__Directions for this task__
Using the records below, filter for lines that contain the string "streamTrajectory" and copy them out.

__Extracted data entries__
▼

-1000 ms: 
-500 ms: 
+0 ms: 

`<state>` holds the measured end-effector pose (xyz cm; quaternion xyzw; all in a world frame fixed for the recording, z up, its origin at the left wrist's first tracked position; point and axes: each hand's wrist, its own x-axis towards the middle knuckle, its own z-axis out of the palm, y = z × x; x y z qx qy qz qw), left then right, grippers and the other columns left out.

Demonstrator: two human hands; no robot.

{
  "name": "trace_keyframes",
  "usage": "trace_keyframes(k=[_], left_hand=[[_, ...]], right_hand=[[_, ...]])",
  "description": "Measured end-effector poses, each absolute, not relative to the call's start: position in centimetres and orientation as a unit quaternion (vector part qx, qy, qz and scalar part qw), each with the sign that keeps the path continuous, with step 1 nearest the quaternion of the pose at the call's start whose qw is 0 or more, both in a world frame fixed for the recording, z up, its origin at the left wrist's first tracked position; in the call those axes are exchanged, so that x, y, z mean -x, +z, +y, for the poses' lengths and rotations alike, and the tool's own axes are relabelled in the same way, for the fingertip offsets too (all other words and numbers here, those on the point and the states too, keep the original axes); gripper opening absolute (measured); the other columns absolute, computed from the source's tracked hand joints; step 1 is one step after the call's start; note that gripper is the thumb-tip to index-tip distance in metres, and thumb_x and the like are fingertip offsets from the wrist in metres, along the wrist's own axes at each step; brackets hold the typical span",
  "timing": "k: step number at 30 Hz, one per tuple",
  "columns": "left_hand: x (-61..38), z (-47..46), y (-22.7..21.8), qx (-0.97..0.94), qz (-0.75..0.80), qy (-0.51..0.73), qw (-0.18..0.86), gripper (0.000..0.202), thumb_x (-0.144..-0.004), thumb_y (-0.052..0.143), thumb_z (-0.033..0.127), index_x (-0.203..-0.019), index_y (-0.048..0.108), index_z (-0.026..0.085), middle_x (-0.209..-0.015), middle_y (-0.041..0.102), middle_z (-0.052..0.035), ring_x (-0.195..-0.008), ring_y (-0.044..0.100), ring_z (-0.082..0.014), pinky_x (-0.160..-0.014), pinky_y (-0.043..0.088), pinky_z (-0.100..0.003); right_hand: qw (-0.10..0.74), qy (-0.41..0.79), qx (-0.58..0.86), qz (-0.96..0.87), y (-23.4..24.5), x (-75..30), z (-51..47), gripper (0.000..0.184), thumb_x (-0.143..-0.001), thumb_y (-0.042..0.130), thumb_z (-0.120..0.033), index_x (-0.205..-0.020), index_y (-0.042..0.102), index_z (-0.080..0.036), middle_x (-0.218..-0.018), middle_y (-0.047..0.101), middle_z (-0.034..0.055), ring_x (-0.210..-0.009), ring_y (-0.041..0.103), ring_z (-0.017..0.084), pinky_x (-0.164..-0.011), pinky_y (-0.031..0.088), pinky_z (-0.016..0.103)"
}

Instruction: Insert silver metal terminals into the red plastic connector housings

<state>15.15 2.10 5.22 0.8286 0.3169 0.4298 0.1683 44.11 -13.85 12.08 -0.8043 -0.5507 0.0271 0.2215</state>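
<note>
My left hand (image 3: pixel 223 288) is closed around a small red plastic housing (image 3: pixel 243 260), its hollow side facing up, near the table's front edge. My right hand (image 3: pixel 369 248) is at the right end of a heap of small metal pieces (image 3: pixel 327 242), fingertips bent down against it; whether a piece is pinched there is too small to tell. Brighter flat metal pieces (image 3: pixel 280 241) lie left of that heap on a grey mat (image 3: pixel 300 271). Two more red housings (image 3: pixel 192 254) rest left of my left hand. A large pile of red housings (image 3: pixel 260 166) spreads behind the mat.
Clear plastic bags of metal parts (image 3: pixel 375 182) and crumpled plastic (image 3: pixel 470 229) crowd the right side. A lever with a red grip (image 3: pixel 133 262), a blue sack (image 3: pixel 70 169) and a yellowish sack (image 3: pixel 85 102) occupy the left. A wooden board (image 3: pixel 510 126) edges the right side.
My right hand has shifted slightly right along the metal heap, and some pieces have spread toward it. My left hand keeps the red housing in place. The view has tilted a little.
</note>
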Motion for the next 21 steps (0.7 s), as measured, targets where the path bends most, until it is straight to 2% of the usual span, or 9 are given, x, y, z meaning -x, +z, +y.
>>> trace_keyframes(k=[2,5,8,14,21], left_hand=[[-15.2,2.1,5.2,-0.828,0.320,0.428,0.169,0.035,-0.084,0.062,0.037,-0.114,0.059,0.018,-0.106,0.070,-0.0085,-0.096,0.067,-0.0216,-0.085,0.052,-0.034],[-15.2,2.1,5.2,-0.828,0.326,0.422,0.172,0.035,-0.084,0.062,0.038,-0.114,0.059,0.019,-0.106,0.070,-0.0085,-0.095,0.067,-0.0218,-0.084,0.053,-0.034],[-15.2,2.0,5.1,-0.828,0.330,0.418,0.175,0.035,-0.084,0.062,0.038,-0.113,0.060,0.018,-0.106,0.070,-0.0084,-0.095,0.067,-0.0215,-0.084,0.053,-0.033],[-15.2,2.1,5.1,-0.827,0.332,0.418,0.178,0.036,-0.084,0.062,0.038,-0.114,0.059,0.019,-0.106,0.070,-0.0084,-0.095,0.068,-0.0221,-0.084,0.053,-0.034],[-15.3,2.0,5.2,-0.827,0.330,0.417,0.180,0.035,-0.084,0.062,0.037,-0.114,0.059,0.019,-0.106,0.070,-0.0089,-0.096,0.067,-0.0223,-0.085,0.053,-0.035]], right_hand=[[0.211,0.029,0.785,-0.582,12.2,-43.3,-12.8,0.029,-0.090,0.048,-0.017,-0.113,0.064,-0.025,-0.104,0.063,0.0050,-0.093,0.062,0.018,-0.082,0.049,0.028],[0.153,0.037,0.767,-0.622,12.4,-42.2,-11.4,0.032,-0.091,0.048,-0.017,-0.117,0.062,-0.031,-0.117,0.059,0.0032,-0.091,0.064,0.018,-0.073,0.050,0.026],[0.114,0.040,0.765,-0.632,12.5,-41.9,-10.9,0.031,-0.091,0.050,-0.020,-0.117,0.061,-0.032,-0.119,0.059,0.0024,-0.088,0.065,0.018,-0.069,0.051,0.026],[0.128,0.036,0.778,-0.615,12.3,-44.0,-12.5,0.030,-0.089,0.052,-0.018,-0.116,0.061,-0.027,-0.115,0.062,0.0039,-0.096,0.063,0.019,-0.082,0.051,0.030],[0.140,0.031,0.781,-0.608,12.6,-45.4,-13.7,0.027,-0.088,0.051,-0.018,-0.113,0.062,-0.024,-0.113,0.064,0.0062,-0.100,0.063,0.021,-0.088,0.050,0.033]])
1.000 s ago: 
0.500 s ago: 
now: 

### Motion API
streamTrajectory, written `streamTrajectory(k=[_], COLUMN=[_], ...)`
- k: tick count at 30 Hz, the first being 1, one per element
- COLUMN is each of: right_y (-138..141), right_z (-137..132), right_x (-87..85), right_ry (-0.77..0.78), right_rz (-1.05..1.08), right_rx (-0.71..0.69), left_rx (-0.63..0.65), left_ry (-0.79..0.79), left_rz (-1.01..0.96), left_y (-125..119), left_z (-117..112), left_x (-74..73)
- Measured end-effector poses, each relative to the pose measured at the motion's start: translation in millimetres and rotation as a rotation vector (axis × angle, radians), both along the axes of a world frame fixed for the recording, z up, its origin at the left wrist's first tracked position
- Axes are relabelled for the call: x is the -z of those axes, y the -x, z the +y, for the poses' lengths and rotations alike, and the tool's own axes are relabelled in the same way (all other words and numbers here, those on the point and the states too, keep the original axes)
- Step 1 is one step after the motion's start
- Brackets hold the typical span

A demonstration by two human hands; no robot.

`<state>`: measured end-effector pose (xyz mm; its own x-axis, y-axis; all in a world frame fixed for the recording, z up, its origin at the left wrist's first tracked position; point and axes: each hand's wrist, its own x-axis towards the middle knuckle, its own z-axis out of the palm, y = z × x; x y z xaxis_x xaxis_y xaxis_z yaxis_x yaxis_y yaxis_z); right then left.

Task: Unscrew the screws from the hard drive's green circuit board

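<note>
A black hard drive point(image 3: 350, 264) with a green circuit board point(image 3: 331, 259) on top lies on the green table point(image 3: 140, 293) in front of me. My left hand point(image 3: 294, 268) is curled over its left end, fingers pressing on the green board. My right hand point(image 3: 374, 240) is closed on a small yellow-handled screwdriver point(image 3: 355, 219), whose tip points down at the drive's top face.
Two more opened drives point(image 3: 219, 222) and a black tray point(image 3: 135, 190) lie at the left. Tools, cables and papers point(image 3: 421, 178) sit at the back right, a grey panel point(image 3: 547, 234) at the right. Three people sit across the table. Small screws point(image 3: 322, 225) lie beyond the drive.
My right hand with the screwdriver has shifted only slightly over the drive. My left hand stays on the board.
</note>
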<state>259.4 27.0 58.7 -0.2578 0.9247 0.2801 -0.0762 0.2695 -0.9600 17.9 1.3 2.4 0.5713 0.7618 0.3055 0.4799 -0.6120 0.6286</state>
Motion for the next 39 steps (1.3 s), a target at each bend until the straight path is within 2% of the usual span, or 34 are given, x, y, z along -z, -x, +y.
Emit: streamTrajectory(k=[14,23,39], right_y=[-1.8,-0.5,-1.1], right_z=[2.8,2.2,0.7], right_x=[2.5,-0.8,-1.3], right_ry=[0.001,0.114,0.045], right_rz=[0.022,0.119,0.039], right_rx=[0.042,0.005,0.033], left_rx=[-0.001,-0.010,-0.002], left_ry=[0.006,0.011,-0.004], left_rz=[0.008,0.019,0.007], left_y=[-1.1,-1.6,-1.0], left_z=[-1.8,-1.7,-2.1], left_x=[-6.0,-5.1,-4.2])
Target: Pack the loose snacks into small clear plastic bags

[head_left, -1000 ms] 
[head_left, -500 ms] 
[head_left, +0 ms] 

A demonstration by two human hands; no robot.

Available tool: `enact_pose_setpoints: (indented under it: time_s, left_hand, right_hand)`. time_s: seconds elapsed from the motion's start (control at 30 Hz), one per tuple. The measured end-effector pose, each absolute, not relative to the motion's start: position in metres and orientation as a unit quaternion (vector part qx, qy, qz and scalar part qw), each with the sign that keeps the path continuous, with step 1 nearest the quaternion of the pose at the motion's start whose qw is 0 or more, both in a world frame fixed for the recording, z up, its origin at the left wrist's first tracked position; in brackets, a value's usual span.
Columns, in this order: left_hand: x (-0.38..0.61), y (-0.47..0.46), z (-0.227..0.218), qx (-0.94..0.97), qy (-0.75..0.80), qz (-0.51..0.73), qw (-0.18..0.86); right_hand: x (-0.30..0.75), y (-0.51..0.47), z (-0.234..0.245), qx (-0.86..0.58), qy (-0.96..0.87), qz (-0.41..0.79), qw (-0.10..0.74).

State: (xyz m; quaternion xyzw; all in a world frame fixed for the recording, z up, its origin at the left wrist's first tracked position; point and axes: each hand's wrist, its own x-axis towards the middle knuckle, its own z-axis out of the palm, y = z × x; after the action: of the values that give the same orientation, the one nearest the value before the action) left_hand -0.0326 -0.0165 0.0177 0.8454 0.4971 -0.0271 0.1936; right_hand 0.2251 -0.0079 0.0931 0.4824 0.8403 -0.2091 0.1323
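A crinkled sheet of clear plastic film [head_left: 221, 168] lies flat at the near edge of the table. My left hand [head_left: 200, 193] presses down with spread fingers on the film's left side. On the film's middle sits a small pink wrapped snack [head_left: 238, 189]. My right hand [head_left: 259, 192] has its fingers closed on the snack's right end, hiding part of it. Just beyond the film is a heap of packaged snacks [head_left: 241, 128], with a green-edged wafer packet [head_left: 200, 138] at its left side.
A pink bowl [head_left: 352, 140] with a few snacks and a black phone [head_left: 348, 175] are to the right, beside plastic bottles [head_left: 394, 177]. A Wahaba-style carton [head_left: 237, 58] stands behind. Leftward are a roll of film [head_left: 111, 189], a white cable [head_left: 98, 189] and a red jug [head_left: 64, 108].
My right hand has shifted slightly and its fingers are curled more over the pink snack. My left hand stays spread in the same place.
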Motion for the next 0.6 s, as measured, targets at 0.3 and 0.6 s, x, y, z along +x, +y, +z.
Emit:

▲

__Exercise output__
streamTrajectory, written `streamTrajectory(k=[_], COLUMN=[_], ...)`
Emit: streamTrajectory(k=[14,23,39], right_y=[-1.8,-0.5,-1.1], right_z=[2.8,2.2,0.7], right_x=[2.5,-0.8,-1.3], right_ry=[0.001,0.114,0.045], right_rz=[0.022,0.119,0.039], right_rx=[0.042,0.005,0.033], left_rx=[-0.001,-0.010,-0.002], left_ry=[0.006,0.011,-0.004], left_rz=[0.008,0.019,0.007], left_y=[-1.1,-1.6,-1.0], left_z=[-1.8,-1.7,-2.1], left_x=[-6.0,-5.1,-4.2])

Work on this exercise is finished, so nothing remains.